WORK REQUIRED: For this exercise, copy the records below exactly and exclude every image.

DATA UNDER STUDY:
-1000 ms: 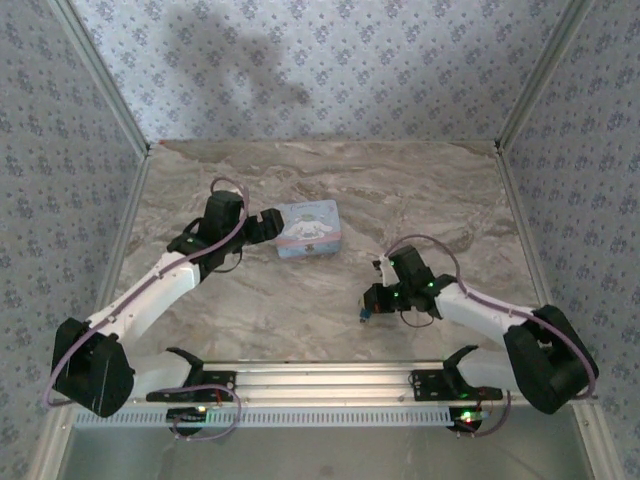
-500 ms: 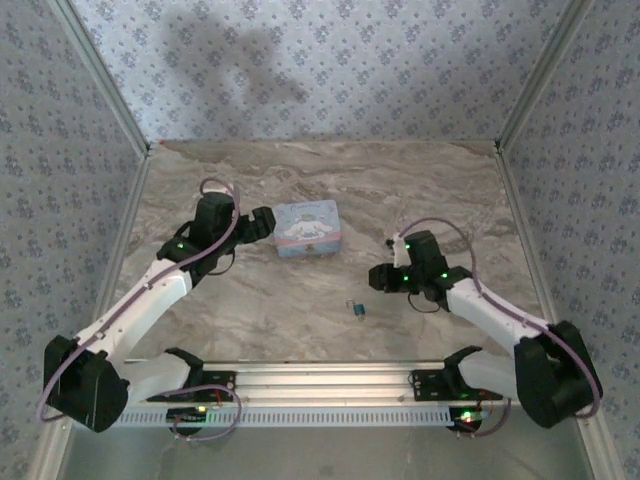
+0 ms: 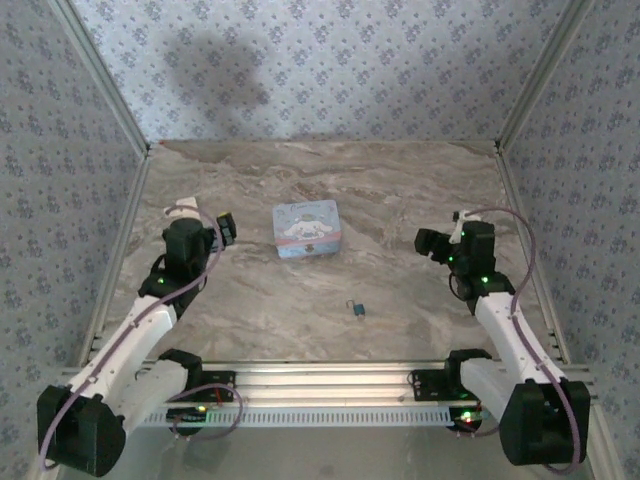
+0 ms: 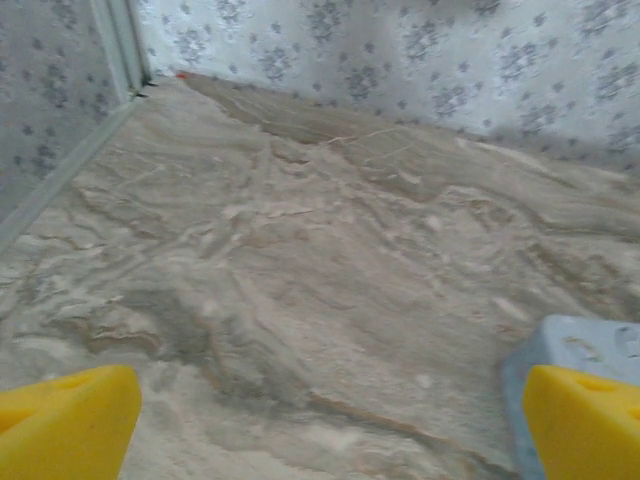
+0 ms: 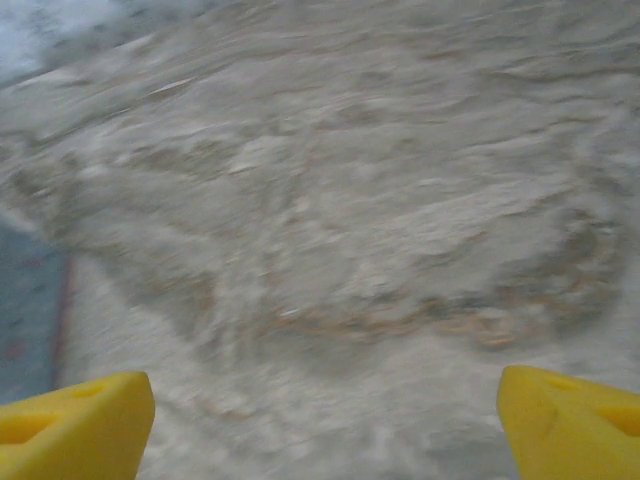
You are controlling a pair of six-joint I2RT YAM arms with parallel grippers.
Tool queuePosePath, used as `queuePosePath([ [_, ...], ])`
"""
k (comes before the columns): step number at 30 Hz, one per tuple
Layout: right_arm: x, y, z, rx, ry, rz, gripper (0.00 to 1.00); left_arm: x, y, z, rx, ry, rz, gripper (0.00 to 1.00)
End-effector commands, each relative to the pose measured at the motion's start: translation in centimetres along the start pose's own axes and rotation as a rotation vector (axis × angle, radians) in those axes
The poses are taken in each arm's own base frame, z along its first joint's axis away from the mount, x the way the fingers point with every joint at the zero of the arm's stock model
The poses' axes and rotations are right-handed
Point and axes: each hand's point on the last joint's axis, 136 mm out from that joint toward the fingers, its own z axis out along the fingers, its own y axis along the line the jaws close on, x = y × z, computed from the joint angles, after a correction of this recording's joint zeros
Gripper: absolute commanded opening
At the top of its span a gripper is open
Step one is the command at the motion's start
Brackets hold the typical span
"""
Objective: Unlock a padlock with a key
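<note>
Padlock (image 3: 356,309) lower centre on desk (image 3: 400,190), touching neither; right gripper (image 3: 428,242) nearer than left gripper (image 3: 225,228); both wide apart, empty.

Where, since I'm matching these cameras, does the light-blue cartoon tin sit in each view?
Top external: the tin at centre, slightly left, between the arms.
Left wrist: its light-blue corner at lower right.
Right wrist: a blurred blue-grey patch at the left edge may be it; cannot tell.
Shared landmark: the marbled table under it.
</note>
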Motion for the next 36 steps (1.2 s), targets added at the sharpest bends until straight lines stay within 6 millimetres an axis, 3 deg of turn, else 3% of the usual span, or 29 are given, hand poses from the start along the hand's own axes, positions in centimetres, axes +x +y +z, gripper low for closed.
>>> queuePosePath([
  [1, -0.7, -3.9, 0.4, 0.160, -0.088, -0.042, 0.99, -1.4, 1.3, 0.3, -0.037, -0.118, 0.064, 0.98],
  [3, -0.4, -5.3, 0.9, 0.200, -0.109, -0.070, 1.00, 0.1, 2.0, 1.0, -0.051, -0.082, 0.106, 0.98],
  [9, 0.8, -5.6, 3.1, 0.189, -0.118, -0.185, 1.00, 3.5, 2.6, 2.9, -0.052, -0.024, 0.222, 0.98],
  [15, 0.1, -4.0, 4.6, 0.088, -0.207, -0.192, 1.00, 5.9, 3.3, 5.3, -0.038, 0.018, 0.264, 0.98],
  [24, -1.0, -2.9, 6.0, 0.031, -0.267, -0.275, 1.00, 6.5, 2.0, 7.8, 0.078, 0.004, 0.283, 0.98],
  [29, 0.0, -3.3, 7.6, 0.018, -0.257, -0.276, 1.00, 6.4, 1.4, 8.8, 0.121, -0.006, 0.314, 0.98],
  [36, 0.5, -3.3, 9.2, 0.012, -0.197, -0.276, 1.00, 7.7, 3.3, 10.2, 0.147, -0.014, 0.215, 0.98],
])
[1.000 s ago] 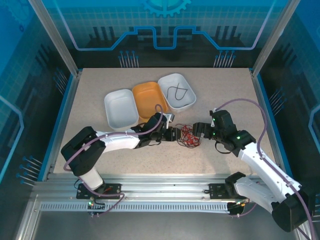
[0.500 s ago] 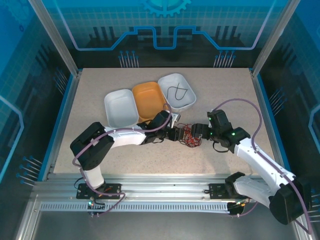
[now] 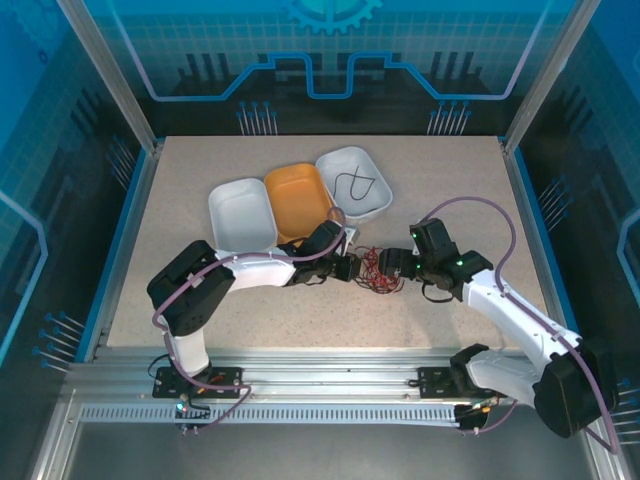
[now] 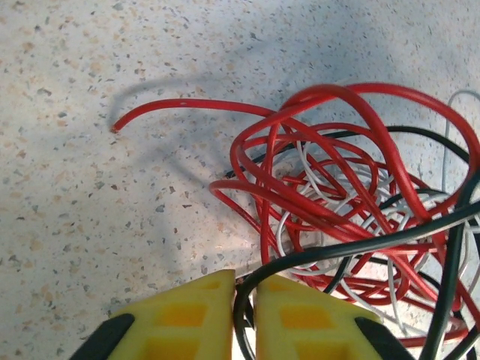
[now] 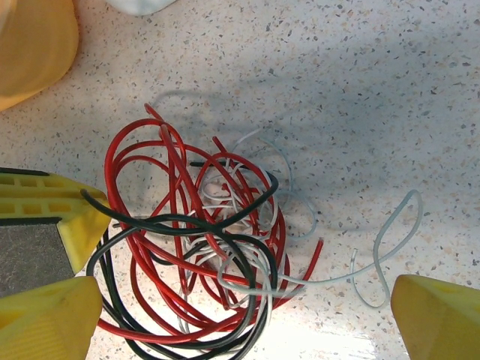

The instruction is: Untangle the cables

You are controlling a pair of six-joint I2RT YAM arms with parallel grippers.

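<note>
- Left wrist view: the left gripper point(image 4: 244, 307) has its yellow fingers almost together, pinching the black cable point(image 4: 360, 244).
- The cables point(image 3: 378, 270) lie in one loose tangle on the speckled table point(image 3: 450, 180), near the orange tray point(image 3: 298, 200).
- The red cable point(image 4: 330, 94) makes most of the loops; the white cable point(image 5: 390, 221) trails out to one side.
- The right gripper point(image 5: 244, 315) stands wide open around the tangle and holds nothing.

Far centre-left of the table point(image 3: 460, 190), a white tray point(image 3: 242, 218), an orange tray point(image 3: 298, 200) and a second white tray point(image 3: 345, 158) bar the way. The left gripper point(image 3: 355, 268), clamped on a black cable point(image 4: 448, 292), and the spread right gripper point(image 3: 398, 264) flank the tangle of cables point(image 3: 376, 272). Far right and near strip lie open.
</note>
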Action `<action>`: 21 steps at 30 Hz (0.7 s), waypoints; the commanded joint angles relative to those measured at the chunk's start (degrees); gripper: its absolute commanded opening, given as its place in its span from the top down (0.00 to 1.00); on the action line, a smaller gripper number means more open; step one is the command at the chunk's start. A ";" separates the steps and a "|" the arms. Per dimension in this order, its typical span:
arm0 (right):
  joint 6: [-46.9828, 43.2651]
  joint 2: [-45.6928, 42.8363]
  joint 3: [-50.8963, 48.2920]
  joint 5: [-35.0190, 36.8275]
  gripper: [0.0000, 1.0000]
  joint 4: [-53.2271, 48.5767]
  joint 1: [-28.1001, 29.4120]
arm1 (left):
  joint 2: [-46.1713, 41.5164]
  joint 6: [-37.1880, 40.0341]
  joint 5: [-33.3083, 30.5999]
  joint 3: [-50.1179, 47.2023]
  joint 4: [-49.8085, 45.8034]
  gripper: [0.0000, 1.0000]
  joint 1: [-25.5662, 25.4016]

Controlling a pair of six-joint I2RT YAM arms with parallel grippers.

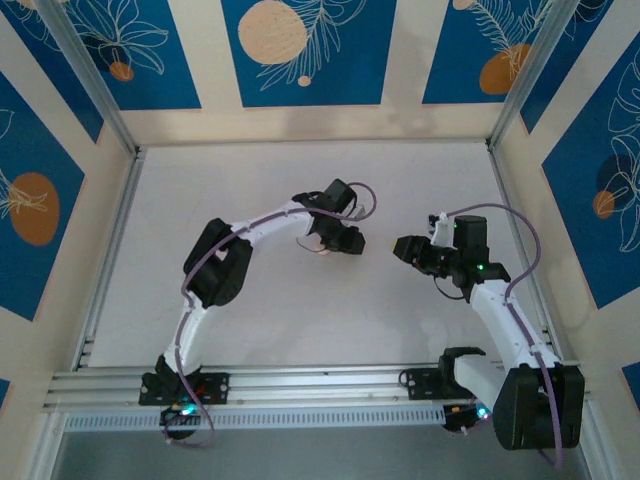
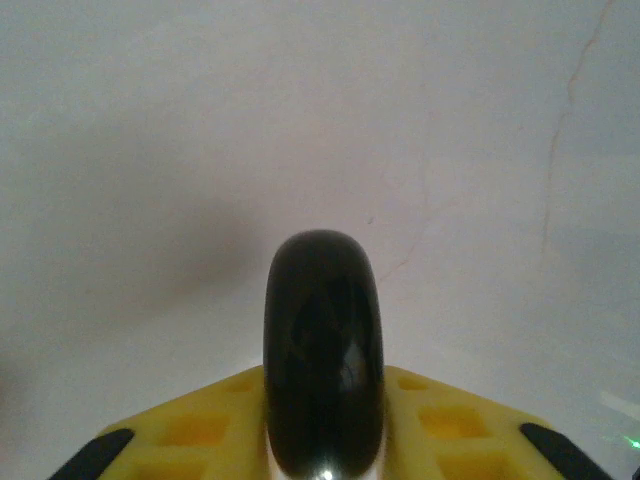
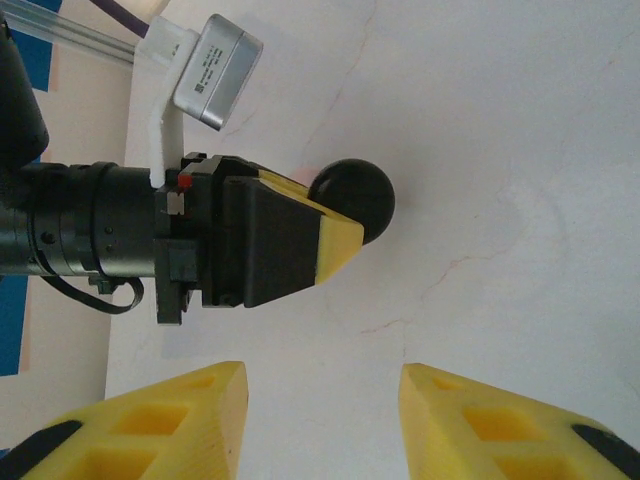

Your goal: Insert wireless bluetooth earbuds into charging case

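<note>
Charging case (image 2: 323,350), a glossy black disc seen edge-on from the left wrist, is clamped between the yellow fingers (image 2: 440,420) of the left gripper (image 3: 335,215) over the white table (image 1: 250,330), near its middle. No seam or opening shows, so what it holds cannot be told. A silver camera housing (image 3: 216,72) on that wrist bears a label too small to read. The right gripper (image 3: 320,420) faces the case from nearby, its jaws spread wide with nothing between them.
</note>
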 commanded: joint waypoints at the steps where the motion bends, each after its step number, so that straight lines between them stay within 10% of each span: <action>1: -0.96 -0.67 0.14 0.02 0.56 -1.75 -0.36 | 1.08 1.64 -1.37 1.93 -6.19 0.67 1.16; 19: -8.24 0.77 3.97 9.31 0.38 -1.69 -0.62 | -19.99 9.77 -18.59 -7.94 -7.07 0.30 9.10; 20: -8.96 1.12 4.06 10.57 0.33 -1.00 -0.69 | -22.68 9.97 -20.43 -10.63 -5.75 0.25 9.98; 21: -9.87 1.55 4.01 11.85 0.00 0.20 -0.71 | -25.71 10.29 -22.37 -13.75 -4.07 0.18 11.07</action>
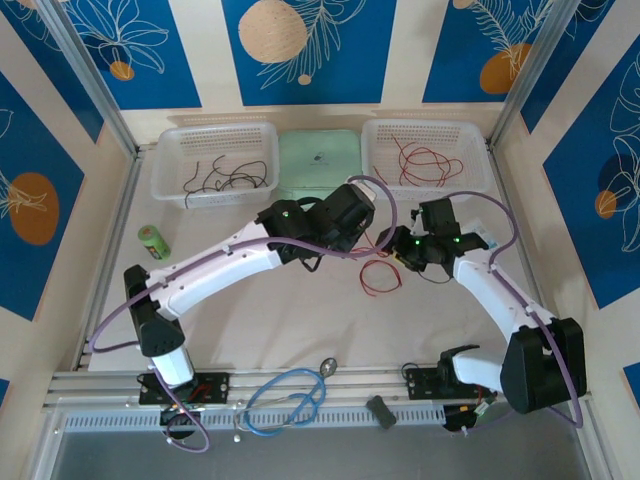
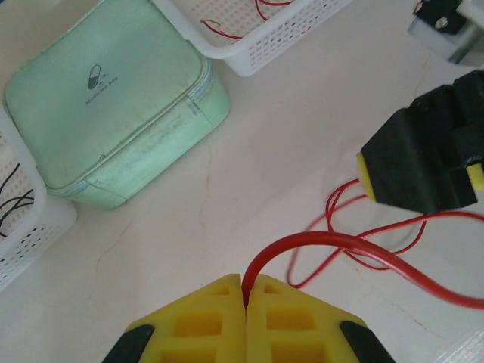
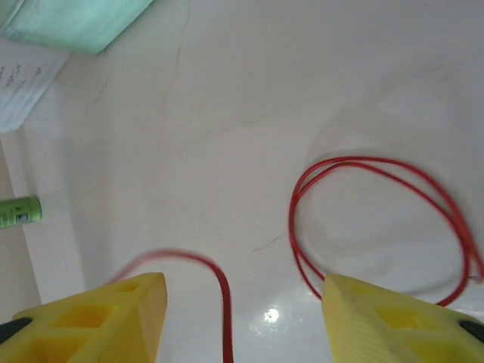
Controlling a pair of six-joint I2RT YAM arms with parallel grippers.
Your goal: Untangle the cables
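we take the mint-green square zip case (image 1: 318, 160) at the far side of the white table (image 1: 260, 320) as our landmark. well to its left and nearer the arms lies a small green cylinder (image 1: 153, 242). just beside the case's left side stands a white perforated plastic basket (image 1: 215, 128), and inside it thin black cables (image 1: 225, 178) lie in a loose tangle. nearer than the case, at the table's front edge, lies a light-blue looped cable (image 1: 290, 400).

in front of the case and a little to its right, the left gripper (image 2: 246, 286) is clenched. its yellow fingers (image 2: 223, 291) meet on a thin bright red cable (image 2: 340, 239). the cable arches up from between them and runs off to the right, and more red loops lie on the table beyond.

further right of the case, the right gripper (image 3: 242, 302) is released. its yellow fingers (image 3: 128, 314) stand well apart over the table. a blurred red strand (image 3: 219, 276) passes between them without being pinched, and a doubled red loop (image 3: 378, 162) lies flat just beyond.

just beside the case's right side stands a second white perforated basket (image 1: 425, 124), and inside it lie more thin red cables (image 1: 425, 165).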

SOLUTION TO THIS PROBLEM:
-1000 ms: 
-500 ms: 
+0 ms: 
+0 ms: 
+0 ms: 
You are controlling a pair of six-joint I2RT YAM arms with parallel grippers.
Tool queuePosePath, used as `queuePosePath([ [_, ...], ])`
"""
k (comes before the columns): step number at 30 Hz, one per tuple
Layout: right_arm: x, y, z, rx, ry, rz, gripper (0.00 to 1.00); left_arm: x, y, z, rx, ry, rz, gripper (0.00 to 1.00)
End-effector commands, each relative to the pose measured at the motion's start: translation in centimetres along the start pose's own axes and rotation as a rotation vector (axis × angle, radians) in those axes
The poses are taken in each arm's own base frame, z along its first joint's axis away from the mount, x the way the fingers point with every joint at the zero of the arm's stock model
The poses' axes and rotations are right-handed
Point and axes: each hand's point on the last joint's axis, 136 mm out from that joint toward the fingers, its own z axis out along the fingers, its own y axis along the line the jaws close on, x = y × z, computed from the joint angles, after a correction of this recording's joint zeros
Gripper: absolute commanded opening
At the top of its span a gripper is open
Step one is the command at the motion's start
Brackets hold the typical span
"""
Objective: Unlock a padlock with a key
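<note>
Padlock (image 3: 356,309) lower centre on desk (image 3: 400,190), touching neither; right gripper (image 3: 428,242) nearer than left gripper (image 3: 225,228); both wide apart, empty.

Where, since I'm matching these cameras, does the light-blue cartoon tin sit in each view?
Top external: the tin at centre, slightly left, between the arms.
Left wrist: its light-blue corner at lower right.
Right wrist: a blurred blue-grey patch at the left edge may be it; cannot tell.
Shared landmark: the marbled table under it.
</note>
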Motion for the next 36 steps (1.2 s), targets added at the sharpest bends until straight lines stay within 6 millimetres an axis, 3 deg of turn, else 3% of the usual span, or 29 are given, hand poses from the start along the hand's own axes, positions in centimetres, axes +x +y +z, gripper low for closed.
>>> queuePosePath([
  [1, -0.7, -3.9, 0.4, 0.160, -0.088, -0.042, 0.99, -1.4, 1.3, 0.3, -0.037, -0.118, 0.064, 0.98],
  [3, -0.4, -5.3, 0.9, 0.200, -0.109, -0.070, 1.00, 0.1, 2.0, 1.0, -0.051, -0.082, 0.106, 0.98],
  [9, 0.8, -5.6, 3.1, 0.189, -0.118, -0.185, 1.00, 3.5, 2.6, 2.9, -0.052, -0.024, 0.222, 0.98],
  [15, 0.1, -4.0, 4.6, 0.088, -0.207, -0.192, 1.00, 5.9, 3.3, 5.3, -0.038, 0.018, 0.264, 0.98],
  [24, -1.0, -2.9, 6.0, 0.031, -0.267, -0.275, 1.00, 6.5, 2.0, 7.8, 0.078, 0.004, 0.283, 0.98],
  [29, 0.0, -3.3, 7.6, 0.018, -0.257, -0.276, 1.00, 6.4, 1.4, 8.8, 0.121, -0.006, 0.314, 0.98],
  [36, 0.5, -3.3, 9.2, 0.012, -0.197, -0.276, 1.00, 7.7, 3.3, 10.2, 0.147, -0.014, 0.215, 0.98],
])
[1.000 s ago] 
[0.500 s ago] 
[now] 
[now] 
[now] 

The instruction is: Untangle the cables

You are controlling a pair of six-joint I2RT YAM arms with parallel grippers.

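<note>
- Left wrist view: the left gripper point(image 4: 244, 307) has its yellow fingers almost together, pinching the black cable point(image 4: 360, 244).
- The cables point(image 3: 378, 270) lie in one loose tangle on the speckled table point(image 3: 450, 180), near the orange tray point(image 3: 298, 200).
- The red cable point(image 4: 330, 94) makes most of the loops; the white cable point(image 5: 390, 221) trails out to one side.
- The right gripper point(image 5: 244, 315) stands wide open around the tangle and holds nothing.

Far centre-left of the table point(image 3: 460, 190), a white tray point(image 3: 242, 218), an orange tray point(image 3: 298, 200) and a second white tray point(image 3: 345, 158) bar the way. The left gripper point(image 3: 355, 268), clamped on a black cable point(image 4: 448, 292), and the spread right gripper point(image 3: 398, 264) flank the tangle of cables point(image 3: 376, 272). Far right and near strip lie open.
</note>
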Action `<action>`: 21 steps at 30 Hz (0.7 s), waypoints; the commanded joint angles relative to those measured at the chunk's start (degrees); gripper: its absolute commanded opening, given as its place in its span from the top down (0.00 to 1.00); on the action line, a smaller gripper number means more open; step one is the command at the chunk's start. A ";" separates the steps and a "|" the arms. Per dimension in this order, its typical span:
arm0 (right):
  joint 6: [-46.9828, 43.2651]
  joint 2: [-45.6928, 42.8363]
  joint 3: [-50.8963, 48.2920]
  joint 5: [-35.0190, 36.8275]
  gripper: [0.0000, 1.0000]
  joint 4: [-53.2271, 48.5767]
  joint 1: [-28.1001, 29.4120]
arm1 (left):
  joint 2: [-46.1713, 41.5164]
  joint 6: [-37.1880, 40.0341]
  joint 5: [-33.3083, 30.5999]
  joint 3: [-50.1179, 47.2023]
  joint 4: [-49.8085, 45.8034]
  gripper: [0.0000, 1.0000]
  joint 1: [-25.5662, 25.4016]

Controlling a pair of six-joint I2RT YAM arms with parallel grippers.


Your goal: Insert wireless bluetooth earbuds into charging case

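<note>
Charging case (image 2: 323,350), a glossy black disc seen edge-on from the left wrist, is clamped between the yellow fingers (image 2: 440,420) of the left gripper (image 3: 335,215) over the white table (image 1: 250,330), near its middle. No seam or opening shows, so what it holds cannot be told. A silver camera housing (image 3: 216,72) on that wrist bears a label too small to read. The right gripper (image 3: 320,420) faces the case from nearby, its jaws spread wide with nothing between them.
</note>
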 commanded: joint waypoints at the steps where the motion bends, each after its step number, so that straight lines between them stay within 10% of each span: <action>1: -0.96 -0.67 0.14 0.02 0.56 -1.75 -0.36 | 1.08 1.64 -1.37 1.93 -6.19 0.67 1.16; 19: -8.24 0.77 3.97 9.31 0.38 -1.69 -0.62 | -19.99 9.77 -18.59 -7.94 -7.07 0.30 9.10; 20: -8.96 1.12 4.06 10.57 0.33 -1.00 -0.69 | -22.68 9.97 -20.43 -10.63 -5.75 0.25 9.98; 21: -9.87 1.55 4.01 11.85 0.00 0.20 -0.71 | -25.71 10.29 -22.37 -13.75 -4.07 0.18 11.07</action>
Controlling a pair of six-joint I2RT YAM arms with parallel grippers.
Your goal: Untangle the cables
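we take the mint-green square zip case (image 1: 318, 160) at the far side of the white table (image 1: 260, 320) as our landmark. well to its left and nearer the arms lies a small green cylinder (image 1: 153, 242). just beside the case's left side stands a white perforated plastic basket (image 1: 215, 128), and inside it thin black cables (image 1: 225, 178) lie in a loose tangle. nearer than the case, at the table's front edge, lies a light-blue looped cable (image 1: 290, 400).

in front of the case and a little to its right, the left gripper (image 2: 246, 286) is clenched. its yellow fingers (image 2: 223, 291) meet on a thin bright red cable (image 2: 340, 239). the cable arches up from between them and runs off to the right, and more red loops lie on the table beyond.

further right of the case, the right gripper (image 3: 242, 302) is released. its yellow fingers (image 3: 128, 314) stand well apart over the table. a blurred red strand (image 3: 219, 276) passes between them without being pinched, and a doubled red loop (image 3: 378, 162) lies flat just beyond.

just beside the case's right side stands a second white perforated basket (image 1: 425, 124), and inside it lie more thin red cables (image 1: 425, 165).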

This completes the answer to the exercise.